Does this via two parallel sets of axons; one coming from left ear and from right. These contact the same set of postS neurons arranged from left to right in a line. Neurons that are closest to the left ear will be activated ahead of the neurons farthest away from left year. There will be some neurons in the olivary nucleus that will respond to just the right sets of complimentary delays; each neuron in this row in the olivary nucleus responds to sound sources located at a particular position in the horizon.
From olivary nucleus onwards
Most of the auditory pathway axons then connect to the inferior colliculus. Involved in building more refined spatial maps of sound info; superior colliculus involved in building visual maps of the world – object located in a particular post of the visual field stimulates a neuron of the visual pa in the superior colliculus that is connected to the neuron in the auditory map in the inferior colliculus that responds to sound emanating from that same position.

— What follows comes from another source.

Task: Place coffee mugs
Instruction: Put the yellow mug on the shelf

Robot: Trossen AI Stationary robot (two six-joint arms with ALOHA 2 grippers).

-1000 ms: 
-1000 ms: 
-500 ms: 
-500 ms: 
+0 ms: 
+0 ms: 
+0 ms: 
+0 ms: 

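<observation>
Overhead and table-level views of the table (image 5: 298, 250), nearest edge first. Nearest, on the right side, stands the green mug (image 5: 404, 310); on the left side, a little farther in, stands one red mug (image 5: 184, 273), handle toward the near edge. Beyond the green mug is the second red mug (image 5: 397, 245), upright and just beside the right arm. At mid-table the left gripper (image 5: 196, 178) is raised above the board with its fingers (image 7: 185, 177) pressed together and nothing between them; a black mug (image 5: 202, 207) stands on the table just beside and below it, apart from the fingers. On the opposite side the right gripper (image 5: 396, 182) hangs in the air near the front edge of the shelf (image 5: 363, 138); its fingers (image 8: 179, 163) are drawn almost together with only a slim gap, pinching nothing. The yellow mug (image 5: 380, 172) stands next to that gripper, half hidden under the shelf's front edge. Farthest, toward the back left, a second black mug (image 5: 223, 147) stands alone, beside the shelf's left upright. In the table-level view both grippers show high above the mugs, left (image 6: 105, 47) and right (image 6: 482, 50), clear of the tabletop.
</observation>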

Auditory thalamus and cortex
Auditory pathway continues to the medial geniculate nucleus, and then to the 1º auditory cortex. In bats, Neurons in the auditory thalamus respond to frequency modulated sounds. Auditory thalamus likely builds receptive fields of increasing complexities, and also serves as an attention filter. Very strong efferent, top down pathway, reaching all the way down to the cochlea, whereas the visual pathway top down control ends in the thalamus.
Primary auditory cortex
In the temporal lobe, arranged in a tonotopic fashion with different frequencies mapped systematically.
Contains binaural maps for audition, with binaural or monaural cells, which keep track of which ear the sound is coming from. Maps for measuring loudness and other sound features likely too.
Sound processing
Given that sound is temporally modulated, a lot of processing in auditory cortex probably involves temporal sequences of stimuli. 1º auditory cortex connects tot he rest of the cortex in a similar way as the visual cortex, with where and what pathways.